1. QUELLO CHE MOLTI NON VOGLIONO RICONOSCERE




La terribile verità sull'islam secondo Mosab Hassan Yousef, il "figlio di Hamas"

Riportiamo da un sito italiano la traduzione di un articolo comparso in origine sul blog francese “Bivouac-ID”.

Mosab Hassan Yousef
Ha salvato un gran numero di vite umane ed ha permesso di far fallire decine di attentati. E' il figlio di uno dei fondatori di Hamas, lo sceicco Hassan Yousef, e ciononostante lavorava come agente per i servizi della sicurezza israeliana.
Il giovane Mosab Hassan Yousef si è convertito al cristianesimo ed ora vive in California dove si è trasferito nel 2007.
E' stato invitato da Sean Hannity a raccontare, nella trasmissione Fox-News, la sua verità su Hamas e sull'islam.

"Io paragono l'islam ad una scala - ha spiegato - e sul primo gradino vedo il musulmano tradizionale; sul gradino più in alto vi è la guerra santa che, come dice il Corano, è il dovere più importante e più sacro nei confronti di Dio".

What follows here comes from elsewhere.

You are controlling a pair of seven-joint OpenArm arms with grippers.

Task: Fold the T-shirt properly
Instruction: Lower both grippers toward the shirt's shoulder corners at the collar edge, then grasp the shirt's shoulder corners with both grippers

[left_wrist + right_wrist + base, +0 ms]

Alla domanda postagli dal giornalista: “E’ forse l'esistenza di Israele che crea un problema ad Hamas? Lo scopo ultimo è davvero la distruzione di questo paese?” Mosab risponde: "Il Dio del Corano odia comunque gli ebrei, che ci sia l'occupazione o che non ci sia, e quindi gli ebrei hanno un problema col Dio dell'islam, e non (soltanto) coi musulmani". Mosab spiega quindi che suo padre e tutti i leaders di Hamas giustificano gli attentati suicidi.

Alla domanda di Sean Hannity: "In passato lei pensava che uccidendo delle persone innocenti con indosso una cintura piena di esplosivo sarebbe andato in Paradiso?", Mosab risponde: "Assolutamente sì. E' quello che ogni musulmano crede. E' una promessa che arriva dalla più alta autorità della società musulmana; se si muore per la gloria del Dio del Corano si va in Paradiso".

Il giornalista gli chiede: "Ed ha anche pensato di trovare le 72 vergini?", e Mosab risponde, sorridendo: "Vi è stato un momento in cui vi ho creduto, come tutti.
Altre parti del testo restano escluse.